[Records from a data collection]

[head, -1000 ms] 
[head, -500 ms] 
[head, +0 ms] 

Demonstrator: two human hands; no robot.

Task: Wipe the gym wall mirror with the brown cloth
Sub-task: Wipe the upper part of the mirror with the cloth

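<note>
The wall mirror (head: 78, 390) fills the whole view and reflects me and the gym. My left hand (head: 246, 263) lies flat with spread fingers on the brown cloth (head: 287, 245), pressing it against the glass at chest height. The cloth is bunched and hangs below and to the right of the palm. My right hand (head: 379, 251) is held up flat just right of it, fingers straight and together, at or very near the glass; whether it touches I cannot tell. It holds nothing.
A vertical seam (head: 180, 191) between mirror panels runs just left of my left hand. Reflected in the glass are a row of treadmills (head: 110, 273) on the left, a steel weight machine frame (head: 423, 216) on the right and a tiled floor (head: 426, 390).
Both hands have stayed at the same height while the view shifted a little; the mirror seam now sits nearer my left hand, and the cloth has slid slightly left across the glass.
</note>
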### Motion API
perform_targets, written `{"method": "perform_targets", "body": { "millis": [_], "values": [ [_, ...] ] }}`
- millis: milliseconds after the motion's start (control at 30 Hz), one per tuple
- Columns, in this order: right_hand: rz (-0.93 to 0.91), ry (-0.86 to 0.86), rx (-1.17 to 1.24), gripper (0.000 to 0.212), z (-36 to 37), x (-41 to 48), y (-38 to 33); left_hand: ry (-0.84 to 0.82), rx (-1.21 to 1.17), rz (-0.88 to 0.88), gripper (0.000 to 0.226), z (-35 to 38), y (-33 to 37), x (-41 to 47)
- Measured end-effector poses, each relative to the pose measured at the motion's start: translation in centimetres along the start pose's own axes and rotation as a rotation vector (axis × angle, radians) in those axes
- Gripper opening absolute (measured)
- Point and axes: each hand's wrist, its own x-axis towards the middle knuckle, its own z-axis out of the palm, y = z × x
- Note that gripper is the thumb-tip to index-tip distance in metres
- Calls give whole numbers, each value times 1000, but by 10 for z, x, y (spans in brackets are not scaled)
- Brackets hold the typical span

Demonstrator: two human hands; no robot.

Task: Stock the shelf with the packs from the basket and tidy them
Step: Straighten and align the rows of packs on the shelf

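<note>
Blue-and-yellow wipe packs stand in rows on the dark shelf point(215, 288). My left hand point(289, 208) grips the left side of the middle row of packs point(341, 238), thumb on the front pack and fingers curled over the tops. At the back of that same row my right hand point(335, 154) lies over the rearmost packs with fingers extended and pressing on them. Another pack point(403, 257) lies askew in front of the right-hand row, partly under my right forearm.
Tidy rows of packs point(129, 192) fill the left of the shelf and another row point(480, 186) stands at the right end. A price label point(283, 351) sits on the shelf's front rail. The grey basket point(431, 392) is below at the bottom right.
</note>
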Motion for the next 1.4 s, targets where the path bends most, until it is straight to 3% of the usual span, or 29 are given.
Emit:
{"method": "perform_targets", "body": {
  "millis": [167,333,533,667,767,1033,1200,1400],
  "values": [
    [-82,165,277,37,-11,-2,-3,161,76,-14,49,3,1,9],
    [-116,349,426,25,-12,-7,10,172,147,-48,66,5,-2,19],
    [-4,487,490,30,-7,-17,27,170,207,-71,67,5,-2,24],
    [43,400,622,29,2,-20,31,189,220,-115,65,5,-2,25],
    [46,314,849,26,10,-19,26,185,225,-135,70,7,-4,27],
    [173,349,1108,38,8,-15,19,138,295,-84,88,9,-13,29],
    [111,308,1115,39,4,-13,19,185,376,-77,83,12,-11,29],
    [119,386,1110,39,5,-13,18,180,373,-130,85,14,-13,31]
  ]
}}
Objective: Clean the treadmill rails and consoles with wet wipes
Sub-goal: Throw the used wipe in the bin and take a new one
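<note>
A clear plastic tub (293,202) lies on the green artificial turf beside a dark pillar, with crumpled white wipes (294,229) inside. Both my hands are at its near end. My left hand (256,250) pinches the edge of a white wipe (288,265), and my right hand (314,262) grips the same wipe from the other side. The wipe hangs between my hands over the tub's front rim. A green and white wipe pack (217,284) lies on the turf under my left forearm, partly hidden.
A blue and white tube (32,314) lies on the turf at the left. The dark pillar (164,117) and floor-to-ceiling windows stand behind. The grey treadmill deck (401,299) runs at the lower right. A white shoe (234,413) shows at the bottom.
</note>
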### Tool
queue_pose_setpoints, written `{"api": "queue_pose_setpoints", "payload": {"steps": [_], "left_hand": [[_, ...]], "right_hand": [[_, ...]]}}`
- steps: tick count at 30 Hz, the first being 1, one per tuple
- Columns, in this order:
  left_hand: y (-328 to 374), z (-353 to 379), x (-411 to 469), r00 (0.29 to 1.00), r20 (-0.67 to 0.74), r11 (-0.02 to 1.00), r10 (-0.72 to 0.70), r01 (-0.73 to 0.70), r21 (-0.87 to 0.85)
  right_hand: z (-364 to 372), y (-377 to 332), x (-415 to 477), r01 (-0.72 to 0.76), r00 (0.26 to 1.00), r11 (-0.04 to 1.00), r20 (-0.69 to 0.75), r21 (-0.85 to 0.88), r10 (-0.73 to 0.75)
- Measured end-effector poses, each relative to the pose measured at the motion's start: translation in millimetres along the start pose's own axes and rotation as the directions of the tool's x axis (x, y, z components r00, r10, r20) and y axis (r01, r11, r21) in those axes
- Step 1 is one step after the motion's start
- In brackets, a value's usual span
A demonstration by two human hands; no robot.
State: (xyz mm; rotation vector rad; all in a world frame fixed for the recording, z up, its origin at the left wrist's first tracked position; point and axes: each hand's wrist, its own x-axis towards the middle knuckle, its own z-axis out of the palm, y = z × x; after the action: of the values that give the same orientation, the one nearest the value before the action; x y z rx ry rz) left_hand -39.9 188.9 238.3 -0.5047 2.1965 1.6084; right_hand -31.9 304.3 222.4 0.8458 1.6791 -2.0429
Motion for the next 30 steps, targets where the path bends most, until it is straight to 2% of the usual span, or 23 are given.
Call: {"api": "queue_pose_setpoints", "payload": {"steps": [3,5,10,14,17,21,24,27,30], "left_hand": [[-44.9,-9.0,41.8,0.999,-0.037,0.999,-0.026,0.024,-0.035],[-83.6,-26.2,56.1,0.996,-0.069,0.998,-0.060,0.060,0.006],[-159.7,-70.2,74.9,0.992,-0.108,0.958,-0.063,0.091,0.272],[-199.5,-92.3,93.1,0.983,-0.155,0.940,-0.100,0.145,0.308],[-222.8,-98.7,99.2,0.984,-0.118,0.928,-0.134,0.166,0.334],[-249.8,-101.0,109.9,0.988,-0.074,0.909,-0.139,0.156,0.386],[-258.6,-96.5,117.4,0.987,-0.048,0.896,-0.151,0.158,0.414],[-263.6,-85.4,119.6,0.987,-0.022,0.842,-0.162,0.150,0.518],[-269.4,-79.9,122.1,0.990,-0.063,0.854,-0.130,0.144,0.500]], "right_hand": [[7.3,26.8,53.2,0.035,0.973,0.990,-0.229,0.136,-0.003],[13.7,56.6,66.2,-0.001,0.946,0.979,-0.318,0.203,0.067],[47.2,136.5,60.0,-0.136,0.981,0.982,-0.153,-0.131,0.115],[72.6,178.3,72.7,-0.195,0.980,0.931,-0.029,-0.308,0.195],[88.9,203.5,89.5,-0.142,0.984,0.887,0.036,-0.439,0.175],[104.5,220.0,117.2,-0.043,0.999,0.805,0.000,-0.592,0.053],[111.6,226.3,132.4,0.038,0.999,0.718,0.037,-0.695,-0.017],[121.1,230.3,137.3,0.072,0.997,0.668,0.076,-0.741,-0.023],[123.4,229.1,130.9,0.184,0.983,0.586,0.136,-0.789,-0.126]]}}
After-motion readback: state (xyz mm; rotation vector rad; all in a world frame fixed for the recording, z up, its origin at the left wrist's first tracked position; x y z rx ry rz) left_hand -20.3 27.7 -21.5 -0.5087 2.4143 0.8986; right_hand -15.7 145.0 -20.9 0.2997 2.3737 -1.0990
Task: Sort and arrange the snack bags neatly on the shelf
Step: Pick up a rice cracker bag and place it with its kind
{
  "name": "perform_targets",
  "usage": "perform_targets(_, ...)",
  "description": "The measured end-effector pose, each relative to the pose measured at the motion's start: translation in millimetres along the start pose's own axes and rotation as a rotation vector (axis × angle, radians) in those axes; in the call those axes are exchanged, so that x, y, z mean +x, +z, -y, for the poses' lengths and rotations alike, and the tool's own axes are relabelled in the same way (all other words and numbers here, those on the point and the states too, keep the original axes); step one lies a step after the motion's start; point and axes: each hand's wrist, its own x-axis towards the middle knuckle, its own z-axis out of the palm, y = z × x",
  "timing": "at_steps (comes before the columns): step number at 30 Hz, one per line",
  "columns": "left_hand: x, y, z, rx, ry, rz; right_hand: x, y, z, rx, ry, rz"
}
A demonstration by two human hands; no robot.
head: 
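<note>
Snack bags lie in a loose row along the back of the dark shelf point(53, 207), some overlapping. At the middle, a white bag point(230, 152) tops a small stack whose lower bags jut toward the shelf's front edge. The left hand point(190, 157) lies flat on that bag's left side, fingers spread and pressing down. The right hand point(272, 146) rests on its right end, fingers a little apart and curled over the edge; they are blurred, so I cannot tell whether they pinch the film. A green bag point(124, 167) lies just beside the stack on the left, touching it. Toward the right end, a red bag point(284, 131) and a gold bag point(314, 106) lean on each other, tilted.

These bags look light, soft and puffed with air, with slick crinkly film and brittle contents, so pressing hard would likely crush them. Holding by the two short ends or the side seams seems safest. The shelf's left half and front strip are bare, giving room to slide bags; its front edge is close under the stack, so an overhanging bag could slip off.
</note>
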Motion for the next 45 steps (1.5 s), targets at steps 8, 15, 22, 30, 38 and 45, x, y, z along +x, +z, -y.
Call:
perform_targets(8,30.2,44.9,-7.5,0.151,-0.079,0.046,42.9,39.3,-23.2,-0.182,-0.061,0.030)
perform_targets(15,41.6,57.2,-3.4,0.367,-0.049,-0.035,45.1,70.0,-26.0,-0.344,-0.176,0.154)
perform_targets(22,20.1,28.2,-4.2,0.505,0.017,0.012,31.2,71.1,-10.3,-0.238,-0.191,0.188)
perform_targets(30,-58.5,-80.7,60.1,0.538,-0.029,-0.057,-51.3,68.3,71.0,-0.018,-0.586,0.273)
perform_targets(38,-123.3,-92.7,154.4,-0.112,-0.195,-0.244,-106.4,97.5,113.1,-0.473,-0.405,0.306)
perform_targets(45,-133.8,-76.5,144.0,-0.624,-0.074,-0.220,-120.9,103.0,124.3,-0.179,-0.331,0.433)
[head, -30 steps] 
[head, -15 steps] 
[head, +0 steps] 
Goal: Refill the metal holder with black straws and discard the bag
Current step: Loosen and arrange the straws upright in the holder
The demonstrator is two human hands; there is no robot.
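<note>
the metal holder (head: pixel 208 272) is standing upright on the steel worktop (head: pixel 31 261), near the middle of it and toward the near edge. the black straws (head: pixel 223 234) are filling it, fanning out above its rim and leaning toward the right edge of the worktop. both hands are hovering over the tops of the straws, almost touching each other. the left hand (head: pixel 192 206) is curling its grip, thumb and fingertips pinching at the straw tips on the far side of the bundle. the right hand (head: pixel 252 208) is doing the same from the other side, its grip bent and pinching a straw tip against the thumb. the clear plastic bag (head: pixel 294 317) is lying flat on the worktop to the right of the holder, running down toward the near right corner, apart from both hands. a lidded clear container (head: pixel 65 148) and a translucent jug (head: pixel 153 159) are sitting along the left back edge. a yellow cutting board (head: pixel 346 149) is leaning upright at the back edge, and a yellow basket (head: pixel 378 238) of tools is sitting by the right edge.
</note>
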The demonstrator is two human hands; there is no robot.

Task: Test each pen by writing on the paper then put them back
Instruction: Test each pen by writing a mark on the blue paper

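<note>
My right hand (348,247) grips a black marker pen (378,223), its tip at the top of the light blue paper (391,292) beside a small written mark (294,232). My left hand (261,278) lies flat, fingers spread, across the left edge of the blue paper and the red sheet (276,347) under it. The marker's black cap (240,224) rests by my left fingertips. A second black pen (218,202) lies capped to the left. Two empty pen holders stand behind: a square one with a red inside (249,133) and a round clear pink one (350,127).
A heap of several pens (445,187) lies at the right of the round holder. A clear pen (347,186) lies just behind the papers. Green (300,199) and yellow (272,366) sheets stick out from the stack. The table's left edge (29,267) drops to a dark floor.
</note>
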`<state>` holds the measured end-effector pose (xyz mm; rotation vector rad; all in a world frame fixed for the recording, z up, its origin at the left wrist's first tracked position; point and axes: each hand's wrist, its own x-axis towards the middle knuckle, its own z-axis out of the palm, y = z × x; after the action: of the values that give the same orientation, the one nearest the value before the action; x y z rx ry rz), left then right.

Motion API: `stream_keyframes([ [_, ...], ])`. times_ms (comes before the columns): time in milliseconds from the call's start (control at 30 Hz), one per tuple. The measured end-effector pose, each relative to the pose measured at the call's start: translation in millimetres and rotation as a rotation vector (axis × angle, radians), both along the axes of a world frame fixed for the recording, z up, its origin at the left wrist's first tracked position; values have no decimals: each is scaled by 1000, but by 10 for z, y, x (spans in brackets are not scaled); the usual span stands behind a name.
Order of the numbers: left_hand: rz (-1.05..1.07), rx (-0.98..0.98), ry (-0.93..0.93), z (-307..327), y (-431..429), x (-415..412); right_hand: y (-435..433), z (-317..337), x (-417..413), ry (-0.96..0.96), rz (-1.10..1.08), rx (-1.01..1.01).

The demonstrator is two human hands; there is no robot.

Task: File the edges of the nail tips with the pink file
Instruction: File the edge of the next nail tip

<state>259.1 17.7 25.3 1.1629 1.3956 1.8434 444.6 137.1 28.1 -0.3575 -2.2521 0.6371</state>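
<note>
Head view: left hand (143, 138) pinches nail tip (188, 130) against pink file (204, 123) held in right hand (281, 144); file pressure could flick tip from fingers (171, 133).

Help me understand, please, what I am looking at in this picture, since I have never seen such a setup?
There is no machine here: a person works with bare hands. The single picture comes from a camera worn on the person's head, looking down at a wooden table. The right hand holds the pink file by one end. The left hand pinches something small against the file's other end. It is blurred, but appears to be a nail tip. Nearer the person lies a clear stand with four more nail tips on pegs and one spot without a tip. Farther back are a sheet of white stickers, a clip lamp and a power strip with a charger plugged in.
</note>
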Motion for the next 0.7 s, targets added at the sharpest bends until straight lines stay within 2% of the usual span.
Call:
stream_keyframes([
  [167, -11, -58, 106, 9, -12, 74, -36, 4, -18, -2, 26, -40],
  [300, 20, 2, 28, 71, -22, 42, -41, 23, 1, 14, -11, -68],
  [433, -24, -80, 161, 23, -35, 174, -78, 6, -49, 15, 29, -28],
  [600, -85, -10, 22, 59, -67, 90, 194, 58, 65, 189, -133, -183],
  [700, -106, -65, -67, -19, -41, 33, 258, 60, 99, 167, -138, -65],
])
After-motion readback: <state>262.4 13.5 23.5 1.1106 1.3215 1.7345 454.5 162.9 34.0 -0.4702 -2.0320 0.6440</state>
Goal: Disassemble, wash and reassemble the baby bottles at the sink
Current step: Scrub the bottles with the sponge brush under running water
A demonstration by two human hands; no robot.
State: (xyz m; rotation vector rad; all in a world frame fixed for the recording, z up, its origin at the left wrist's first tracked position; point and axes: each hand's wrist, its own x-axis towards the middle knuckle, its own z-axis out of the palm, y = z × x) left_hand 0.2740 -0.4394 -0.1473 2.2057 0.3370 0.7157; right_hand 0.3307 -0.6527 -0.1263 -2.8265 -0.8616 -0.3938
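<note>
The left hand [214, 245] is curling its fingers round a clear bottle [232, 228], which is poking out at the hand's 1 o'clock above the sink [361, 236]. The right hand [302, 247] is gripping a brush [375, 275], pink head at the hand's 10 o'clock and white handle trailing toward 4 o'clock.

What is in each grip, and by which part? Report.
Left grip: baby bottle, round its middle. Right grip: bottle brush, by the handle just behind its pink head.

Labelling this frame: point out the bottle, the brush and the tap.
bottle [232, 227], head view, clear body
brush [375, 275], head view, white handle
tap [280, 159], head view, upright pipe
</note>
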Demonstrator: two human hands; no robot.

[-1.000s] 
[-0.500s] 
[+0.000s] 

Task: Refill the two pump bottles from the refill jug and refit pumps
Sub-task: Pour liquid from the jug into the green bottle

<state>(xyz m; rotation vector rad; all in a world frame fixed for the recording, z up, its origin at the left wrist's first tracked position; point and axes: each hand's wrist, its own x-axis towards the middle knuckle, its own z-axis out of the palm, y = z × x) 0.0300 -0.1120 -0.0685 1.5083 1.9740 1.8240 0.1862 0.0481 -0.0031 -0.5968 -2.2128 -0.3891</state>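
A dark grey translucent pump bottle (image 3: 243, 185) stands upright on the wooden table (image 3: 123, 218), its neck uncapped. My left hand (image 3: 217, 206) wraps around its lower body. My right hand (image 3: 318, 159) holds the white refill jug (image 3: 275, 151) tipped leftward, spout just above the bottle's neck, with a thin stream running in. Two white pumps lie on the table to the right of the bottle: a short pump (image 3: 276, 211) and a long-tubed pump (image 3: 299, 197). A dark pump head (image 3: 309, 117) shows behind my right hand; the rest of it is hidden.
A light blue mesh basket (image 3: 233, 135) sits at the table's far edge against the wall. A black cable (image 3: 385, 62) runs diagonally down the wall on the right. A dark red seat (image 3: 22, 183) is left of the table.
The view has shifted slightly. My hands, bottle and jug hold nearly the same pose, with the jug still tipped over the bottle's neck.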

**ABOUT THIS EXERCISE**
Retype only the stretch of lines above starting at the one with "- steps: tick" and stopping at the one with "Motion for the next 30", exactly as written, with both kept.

**TASK OUTPUT**
- steps: tick count at 30 Hz, the first being 1, one per tuple
- Columns, in this order:
  left_hand: y (-328 to 374), z (-353 to 379), x (-411 to 469), r00 (0.29 to 1.00), r20 (-0.67 to 0.74), r11 (-0.02 to 1.00), r10 (-0.72 to 0.70), r01 (-0.73 to 0.70), r21 (-0.87 to 0.85)
  right_hand: z (-364 to 372), y (-377 to 332), x (-415 to 477), r01 (-0.72 to 0.76), r00 (0.26 to 1.00), r11 (-0.04 to 1.00), r20 (-0.69 to 0.75), r21 (-0.85 to 0.88), r10 (-0.73 to 0.75)
- Measured end-effector poses, each relative to the pose measured at the motion's start: translation in millimetres along the start pose's own axes and rotation as the directions of the tool's x axis (x, y, z components r00, r10, r20) and y axis (r01, r11, r21) in those axes
- Step 1 is one step after the motion's start
- In brackets, a value's usual span
A demonstration by two human hands; no robot.
State: (xyz mm; rotation vector rad; all in a world frame fixed for the recording, z up, its origin at the left wrist's first tracked position; point and axes: each hand's wrist, its own x-axis towards the middle knuckle, its own z-axis out of the palm, y = z × x; after the action: of the values that give the same orientation, the one nearest the value before the action; x y z rx ry rz) left_hand -39.9 188.9 238.3 -0.5047 2.1965 1.6084; right_hand -31.9 304.3 222.4 0.8458 1.6791 -2.0429
Motion for the next 30 steps, targets where the path bends most, until it is straight to 2% of the usual span, or 23 are given.

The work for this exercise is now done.